Both adoptive parents also beamed as they left the brief, closed adoption hearing in Norfolk County Probate and Family Court.
“I’m just so happy. I never thought I’d see the day,” Rita Lazisky said.
Her husband said: “I had to hold back tears. It’s been a very uphill battle for us for four years.”
Patrick was one of the first children to initiate a parental-rights termination proceeding against one parent for killing the other. He said Daniel Holland forfeited any right to be his father the night he shot Liz Holland eight times.
After his mother’s death, the Massachusetts Department of Social Services put Patrick in a “bridge” home, where he lingered as grandparents on both sides competed with the Laziskys for custody.
Patrick wanted to live with the Laziskys, and was placed with them after they qualified as foster parents.
Massachusetts social workers then brokered a settlement with Daniel Holland’s parents, the boy’s grandparents, that made the Laziskys the boy’s legal guardians. But the agreement stipulated they could not seek to adopt him until 2005. Because there was no adoption, Daniel Holland’s parental rights were not terminated.
That was fine with Patrick, until his father began seeking his school and counseling records. He decided to go to court.
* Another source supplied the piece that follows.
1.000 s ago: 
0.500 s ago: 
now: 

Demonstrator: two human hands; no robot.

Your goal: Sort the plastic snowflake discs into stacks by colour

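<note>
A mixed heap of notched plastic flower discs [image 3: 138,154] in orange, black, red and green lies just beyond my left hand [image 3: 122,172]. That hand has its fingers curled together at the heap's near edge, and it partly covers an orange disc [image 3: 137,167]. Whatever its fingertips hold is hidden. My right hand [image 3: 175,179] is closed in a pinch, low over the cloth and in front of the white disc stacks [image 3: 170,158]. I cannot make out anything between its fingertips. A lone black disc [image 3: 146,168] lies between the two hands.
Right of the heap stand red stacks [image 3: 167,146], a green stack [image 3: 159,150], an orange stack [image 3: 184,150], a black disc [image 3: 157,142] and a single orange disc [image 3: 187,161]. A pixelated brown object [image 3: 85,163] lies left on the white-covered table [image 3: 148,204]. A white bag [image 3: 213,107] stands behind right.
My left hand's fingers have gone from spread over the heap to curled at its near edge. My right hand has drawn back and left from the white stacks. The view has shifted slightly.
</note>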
After nearly three years of legal wrangling over whether a minor could sue for the termination of parental rights and whether the case belonged in Massachusetts or New Hampshire, the Department of Social Services stepped in and helped Patrick get a hearing.
On the eve of trial last July, Daniel Holland agreed to settle, signing away his parental rights in an agreement also specifying that Patrick was the sole heir to his mother’s estate.
That cleared the way for the adoption and for settlement of the estate, which had been in limbo for years and would have remained that way until Daniel Holland exhausted all his appeals on the murder conviction.
The family said their next goal is to push for the passage of “Patrick’s Law” by the Legislature.
The bill, modeled on a New Hampshire law, would automatically suspend the parental rights of any parent convicted of murdering the other, but give the couple’s children a say in whether those rights would be terminated permanently.
The Laziskys will be on Patrick’s new birth certificate, but Patrick will keep the last name Holland, because he shared it with his mother.
“It’s the name I’ve known. It would be really hard to change it now,” he said.
Massachusetts routinely issues new birth certificates in adoptions, with the names of the adoptive parents and, if desired, a new name for the child.
The original birth certificate is kept under seal at the Department of Vital Statistics and Records and can be opened only by court order.
Patrick read an excerpt from his certificate of adoption as he left the courtroom.
“This adoption is final and irrevocable,” he said.